DALLAS — A 20-minute scenic trip turned into a 90-minute ordeal for about 30 guests at the Dallas Zoo Tuesday afternoon after the Monorail Safari ride stalled.
Dallas Fire-Rescue personnel climbed from car-to-car in an effort to reassure zoo patrons — including children — and to determine the best way for them to reach safety from their perch 40 feet above ground level.
The disabled monorail, which circles the Wilds of Africa exhibit, was in a shaded area when there was apparently an electrical problem at around 3:30 p.m. Rescue teams trimed tree branches in a remote area of the zoo to reach some of the passengers with ladders.
Guests described a sweltering wait that ended with a scary descent.
"They cut down a few trees and just let us down," said zoo guest Jasmine Alcale. "They had a fireman behind each person to make sure we were all OK, and they carried the little kids down."

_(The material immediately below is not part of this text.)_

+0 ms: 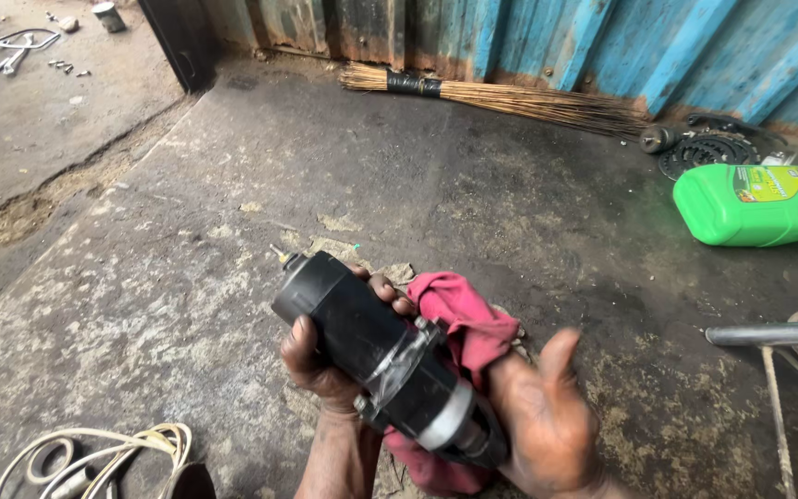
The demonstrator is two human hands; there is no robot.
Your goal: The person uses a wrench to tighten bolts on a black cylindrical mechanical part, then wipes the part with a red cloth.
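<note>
Two bare hands, no gloves, rings or watch. Left hand point(325, 360) at 6 o'clock, forearm bare, no sleeve in view. Right hand point(547, 420) at 5 o'clock, grimy, dark smears over palm and fingers.

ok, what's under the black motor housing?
Under the black motor housing: left hand gripping it, and a red rag bunched below, right hand alongside. The floor directly beneath is hidden.
</note>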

"We were freaking out; everyone was freaking out," Jessica Tell said. "There's no other way to get us down? It's 40 feet up! I wasn't prepared to do that ... I can't go down in sandals. It was a very shocking, scary experience."

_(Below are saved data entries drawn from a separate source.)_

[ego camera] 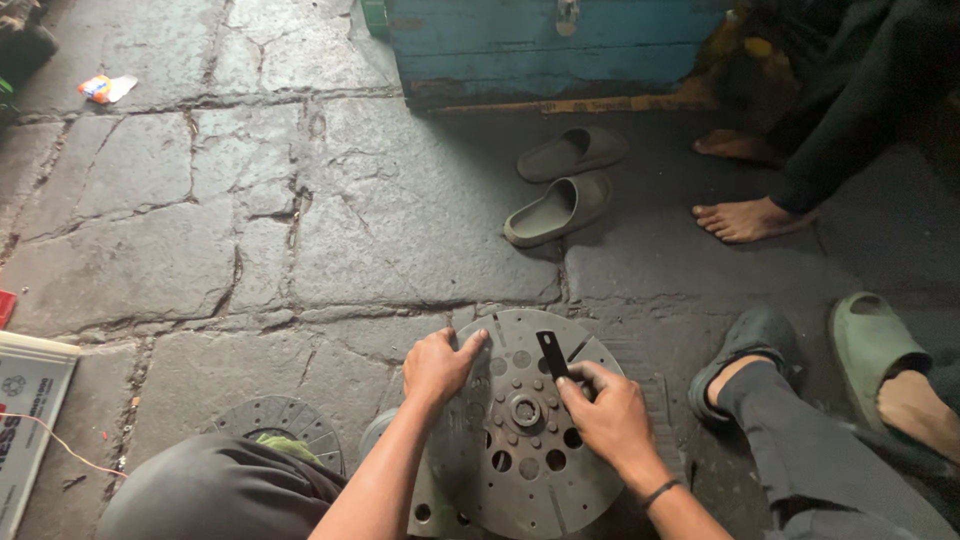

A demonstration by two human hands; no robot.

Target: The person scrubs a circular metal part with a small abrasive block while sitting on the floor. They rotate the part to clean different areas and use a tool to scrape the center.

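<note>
A round grey metal clutch disc [525, 470] with several holes and a splined hub at its centre lies on the stone floor in front of me. My left hand [438, 366] grips its upper left rim. My right hand [608, 415] rests on the disc right of the hub and pinches a small flat dark metal strip [551, 353] that stands up from the disc face. A dark band sits on my right wrist.
A second friction disc [283, 421] lies left, partly under my knee. Two grey slippers [565, 180] sit near a blue wooden box [545, 40]. Another person's bare feet [745, 218] are at upper right. My foot in a dark sandal [752, 350] is right. A white board [30, 415] lies far left.
</note>
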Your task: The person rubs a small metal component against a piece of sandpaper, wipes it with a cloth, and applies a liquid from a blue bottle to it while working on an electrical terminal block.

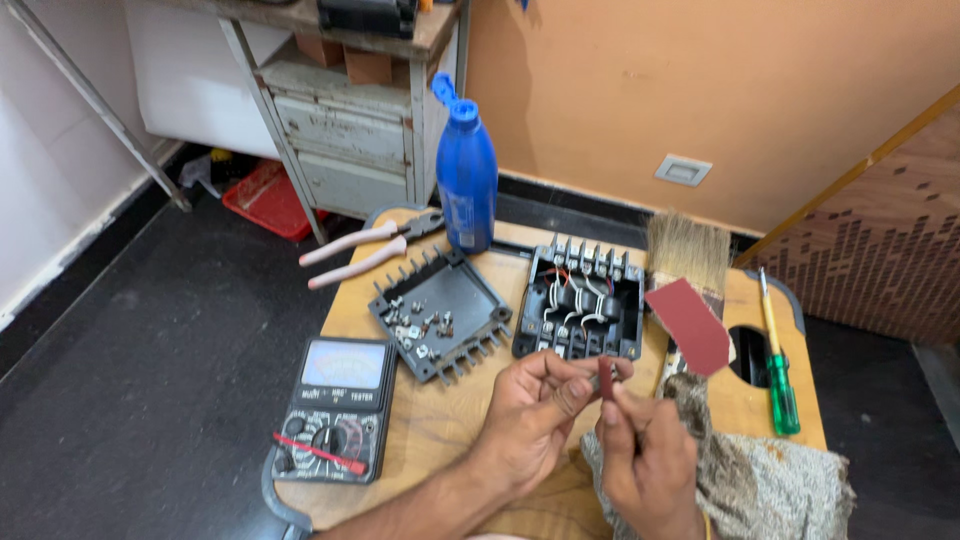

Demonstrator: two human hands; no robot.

The Dallas Zoo refunded the money passengers paid and offered them free passes for a future visit to the facility.
The open-air monorail cars feature seating that gives visitors a bird's-eye view of six African habitats where animals live in conditions that approximate their native lands.
There are fewer than two dozen monorails operating in the United States, the most notable of which include systems in Seattle, Las Vegas, Disneyland and Disney World.